## [WORK REQUIRED]
Please copy out every line in the records below that includes the word "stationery".

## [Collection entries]
Segment Open

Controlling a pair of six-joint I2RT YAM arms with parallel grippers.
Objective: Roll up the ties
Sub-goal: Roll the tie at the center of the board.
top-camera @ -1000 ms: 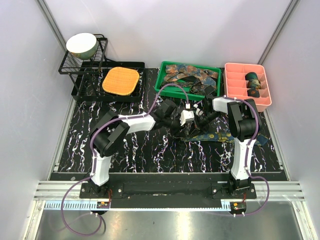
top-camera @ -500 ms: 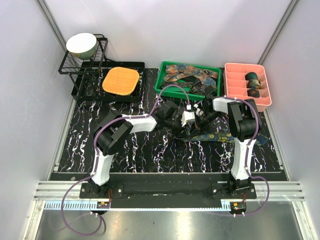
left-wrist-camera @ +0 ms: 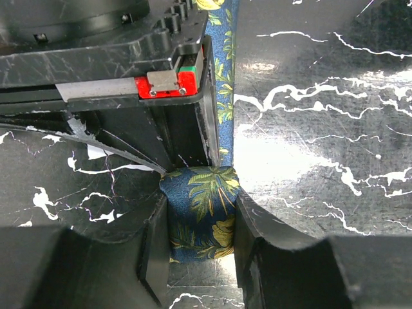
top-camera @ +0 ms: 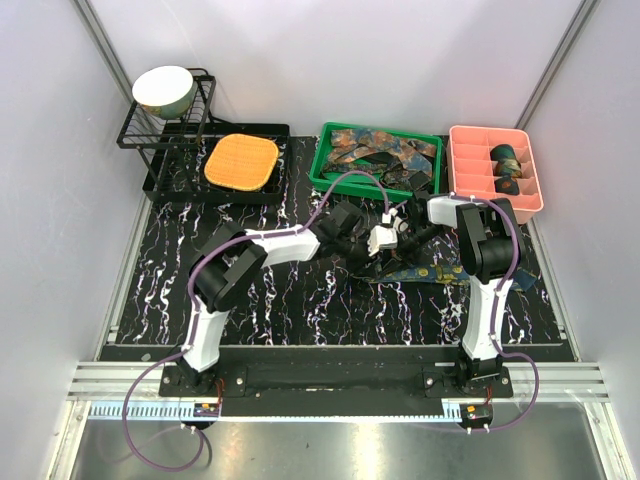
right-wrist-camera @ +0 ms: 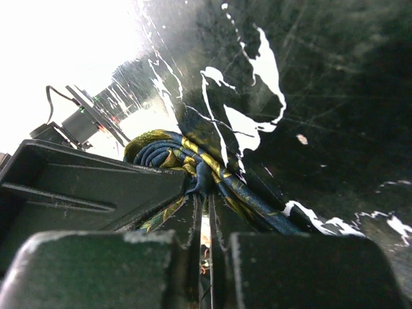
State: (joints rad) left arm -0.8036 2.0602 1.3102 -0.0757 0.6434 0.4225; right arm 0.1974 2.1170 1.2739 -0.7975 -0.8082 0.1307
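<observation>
Navy paisley tie (top-camera: 425, 272): on the bench (top-camera: 300, 300), centre-right, one end rolled, tail lying flat.
Left hand (left-wrist-camera: 201, 241): half-spread, pinching the rolled end by its sides.
Right hand (right-wrist-camera: 205, 206): pressed together, nipping the tie's fabric at the coil.
Green tray (top-camera: 318, 160): loose ties (top-camera: 375, 145).
Pink tray (top-camera: 495, 130): coils (top-camera: 505, 155).

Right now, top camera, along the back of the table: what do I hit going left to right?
Bowl → orange pad → green tray of loose ties → pink divided tray.
</observation>
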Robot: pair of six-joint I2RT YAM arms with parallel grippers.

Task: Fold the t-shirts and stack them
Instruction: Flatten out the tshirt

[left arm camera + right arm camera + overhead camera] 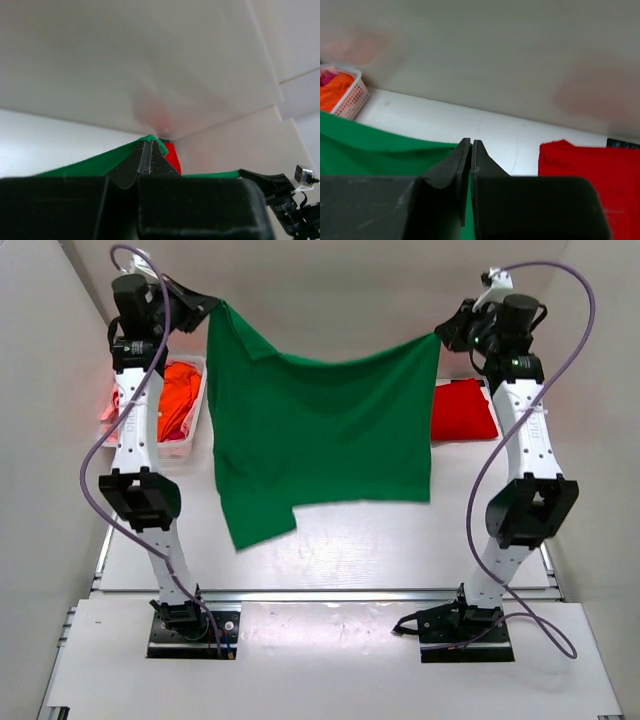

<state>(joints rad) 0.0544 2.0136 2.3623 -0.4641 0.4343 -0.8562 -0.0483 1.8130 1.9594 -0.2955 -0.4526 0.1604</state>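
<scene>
Arms raised, a dark green t-shirt (320, 440) hangs spread between the left gripper (207, 308) and the right gripper (443, 335), high above the table (340, 550). The left gripper's jaws are pinched together on one top corner of the shirt. In the left wrist view, green cloth shows past both sides of its fingers (135, 165) and peeks out at their tips. The right gripper's jaws are likewise closed to a sliver on the opposite top corner, with green fabric falling away below and to the left of them.

The top edge sags slightly between the two grippers and the body drapes down beneath them. One corner dangles lowest on the left gripper's side. Whether that corner touches the table cannot be judged from above.

A red t-shirt (463, 410) lies flat on the table below the right gripper and a little to its right. Below and to the left of the left gripper sits a white basket (185, 447) holding an orange shirt (178, 390) and what appears to be pink cloth.
</scene>
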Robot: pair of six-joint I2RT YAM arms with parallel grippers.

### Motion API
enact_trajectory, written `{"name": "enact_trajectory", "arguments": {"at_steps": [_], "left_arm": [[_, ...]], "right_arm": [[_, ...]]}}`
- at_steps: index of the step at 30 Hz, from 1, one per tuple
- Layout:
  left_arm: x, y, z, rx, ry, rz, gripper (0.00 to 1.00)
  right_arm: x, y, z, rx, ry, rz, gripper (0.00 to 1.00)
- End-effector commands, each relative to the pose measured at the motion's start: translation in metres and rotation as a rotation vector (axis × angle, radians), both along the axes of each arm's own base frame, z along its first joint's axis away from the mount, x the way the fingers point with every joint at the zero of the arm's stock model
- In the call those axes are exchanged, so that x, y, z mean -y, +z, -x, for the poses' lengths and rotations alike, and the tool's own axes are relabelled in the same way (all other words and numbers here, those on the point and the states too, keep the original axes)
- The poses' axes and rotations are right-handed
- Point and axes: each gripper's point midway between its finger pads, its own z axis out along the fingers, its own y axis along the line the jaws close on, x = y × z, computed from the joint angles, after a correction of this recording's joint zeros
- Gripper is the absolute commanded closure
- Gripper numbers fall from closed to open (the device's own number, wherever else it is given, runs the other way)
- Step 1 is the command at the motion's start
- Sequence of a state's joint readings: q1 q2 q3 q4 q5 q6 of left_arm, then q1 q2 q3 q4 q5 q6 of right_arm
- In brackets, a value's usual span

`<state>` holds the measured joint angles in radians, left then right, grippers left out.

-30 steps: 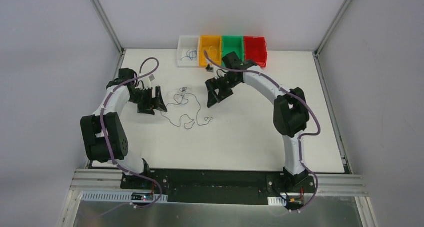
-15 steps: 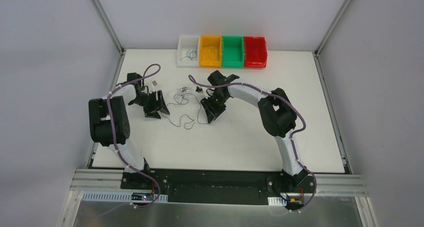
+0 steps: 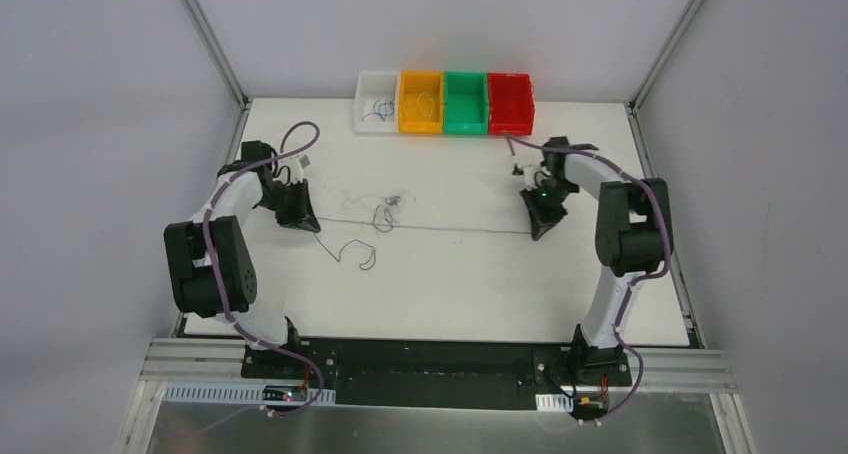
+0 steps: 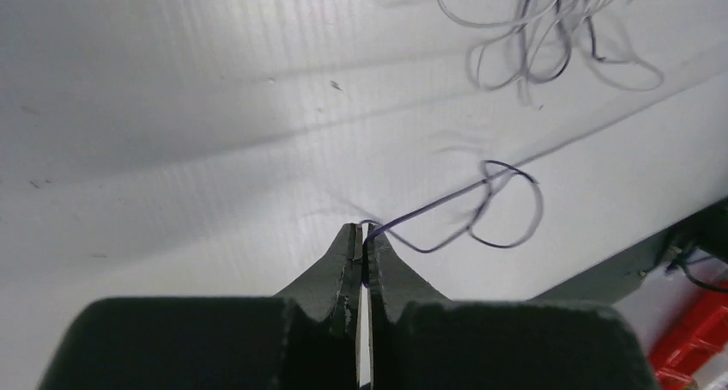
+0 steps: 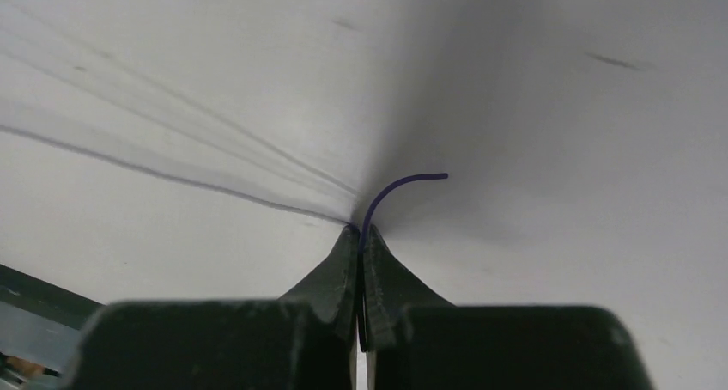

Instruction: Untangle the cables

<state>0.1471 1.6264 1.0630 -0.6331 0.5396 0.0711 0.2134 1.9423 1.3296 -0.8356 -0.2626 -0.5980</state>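
White counter [image 3: 460, 284] carries the cables [image 3: 385, 212] near its middle. One dark cable [image 3: 450, 229] runs taut between left tool [image 4: 365, 240] and right tool [image 5: 360, 240], each closed on one end. Pull gently, or the cables may knot tighter.

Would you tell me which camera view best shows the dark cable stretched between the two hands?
The top external view: only it shows the dark cable whole, straight from the left hand to the right hand. The left wrist view shows just one pinched end and a loop; the right wrist view, the other end's short tip.
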Motion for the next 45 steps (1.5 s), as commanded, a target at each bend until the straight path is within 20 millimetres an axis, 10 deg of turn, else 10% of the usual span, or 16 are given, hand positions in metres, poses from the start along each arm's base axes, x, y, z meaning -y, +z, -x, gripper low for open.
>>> {"name": "enact_trajectory", "arguments": {"at_steps": [1, 5, 19, 22, 28, 38, 45], "left_arm": [[-0.036, 0.018, 0.018, 0.040, -0.082, -0.104, 1.00], [-0.013, 0.049, 0.013, 0.122, -0.137, 0.030, 1.00], [0.113, 0.196, 0.025, 0.493, -0.499, 0.289, 1.00], [0.136, 0.224, 0.032, 0.537, -0.559, 0.323, 1.00], [0.170, 0.268, 0.020, 0.614, -0.615, 0.349, 1.00], [0.228, 0.314, -0.002, 0.648, -0.635, 0.481, 1.00], [0.250, 0.334, -0.019, 0.648, -0.575, 0.597, 1.00]], "right_arm": [[0.090, 0.015, 0.000, 0.006, -0.067, 0.146, 1.00], [0.121, 0.018, -0.003, -0.006, -0.143, 0.146, 1.00], [0.107, 0.056, -0.008, 0.086, -0.206, 0.012, 1.00], [0.083, 0.083, -0.011, 0.093, -0.202, -0.129, 0.96], [0.031, 0.171, -0.037, 0.269, -0.182, -0.434, 0.10], [-0.102, 0.343, -0.036, 0.705, -0.008, -0.888, 0.01], [-0.176, 0.356, -0.016, 0.903, 0.188, -1.016, 0.01]]}}
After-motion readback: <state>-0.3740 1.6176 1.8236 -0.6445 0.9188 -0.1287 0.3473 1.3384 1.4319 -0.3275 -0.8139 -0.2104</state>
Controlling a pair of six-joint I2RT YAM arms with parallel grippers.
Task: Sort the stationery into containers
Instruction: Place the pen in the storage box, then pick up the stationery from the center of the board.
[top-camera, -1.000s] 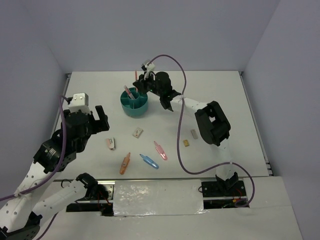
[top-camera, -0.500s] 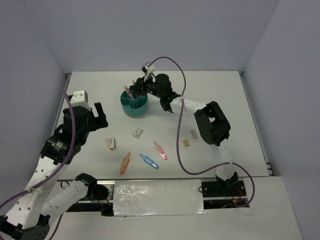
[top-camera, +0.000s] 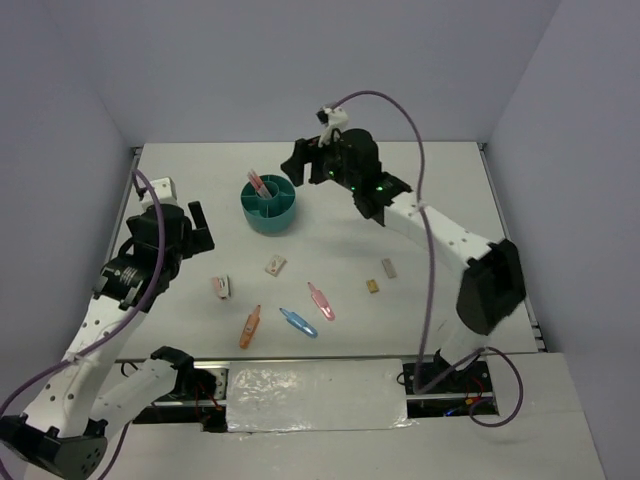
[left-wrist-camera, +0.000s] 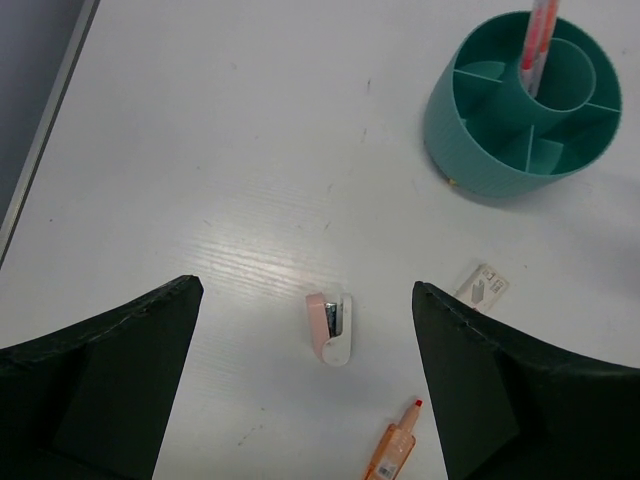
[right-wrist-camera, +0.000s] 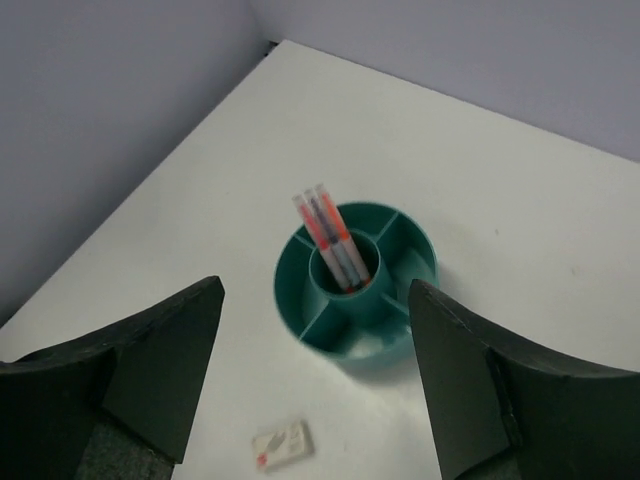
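The right tool (right-wrist-camera: 315, 288) hangs wide open and empty above the teal cup (right-wrist-camera: 372, 352), where thin pens (right-wrist-camera: 330, 238) stand upright because the narrow central tube keeps them from falling. The left tool (left-wrist-camera: 306, 286), also wide open and holding nothing, looks down on a small pink and white piece (left-wrist-camera: 331, 328) on the table (left-wrist-camera: 200, 150), well apart from the cup. I judge it is lined up to take this piece.
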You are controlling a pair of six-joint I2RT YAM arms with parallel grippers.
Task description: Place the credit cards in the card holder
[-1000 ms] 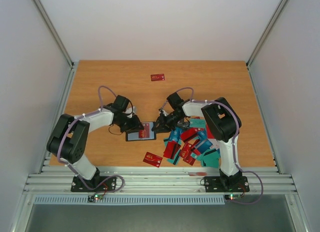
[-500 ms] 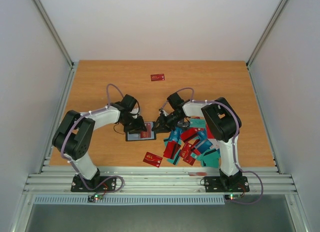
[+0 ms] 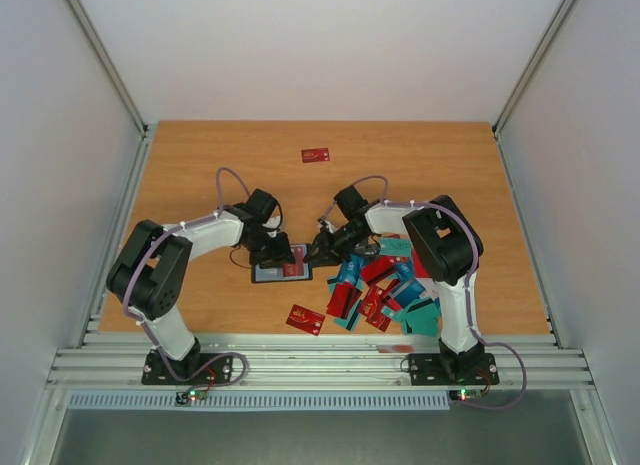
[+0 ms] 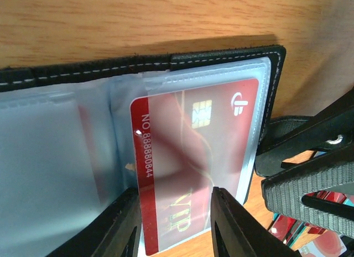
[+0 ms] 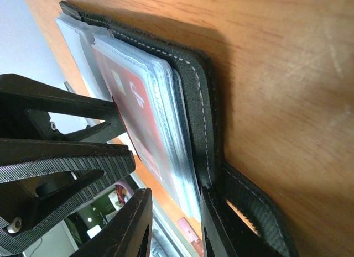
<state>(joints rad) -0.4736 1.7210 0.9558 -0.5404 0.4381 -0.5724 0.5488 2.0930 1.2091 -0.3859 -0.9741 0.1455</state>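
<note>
The black card holder [image 3: 266, 276] lies open on the table between my two grippers. In the left wrist view its clear sleeves [image 4: 55, 152] show, with a red VIP credit card [image 4: 188, 152] partly inside the right sleeve, its near end sticking out. My left gripper [image 4: 174, 213] is open, its fingers over that near end. My right gripper [image 5: 175, 202] is open and straddles the holder's edge [image 5: 196, 102], one finger against the black cover. A pile of red and teal credit cards [image 3: 385, 288] lies right of the holder.
One red card [image 3: 305, 319] lies alone near the front edge, below the holder. Another red card [image 3: 316, 155] lies far back at mid table. The right gripper's fingers [image 4: 310, 179] sit close to the holder's right side.
My left gripper has moved a little right onto the holder, and its elbow has swung inward. The right arm has not moved.
</note>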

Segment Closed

## [OUTPUT OF THE EXERCISE]
Task: Sort the stationery into containers
Instruction: Place the pen in the storage box, then pick up the stationery from the center of the board.

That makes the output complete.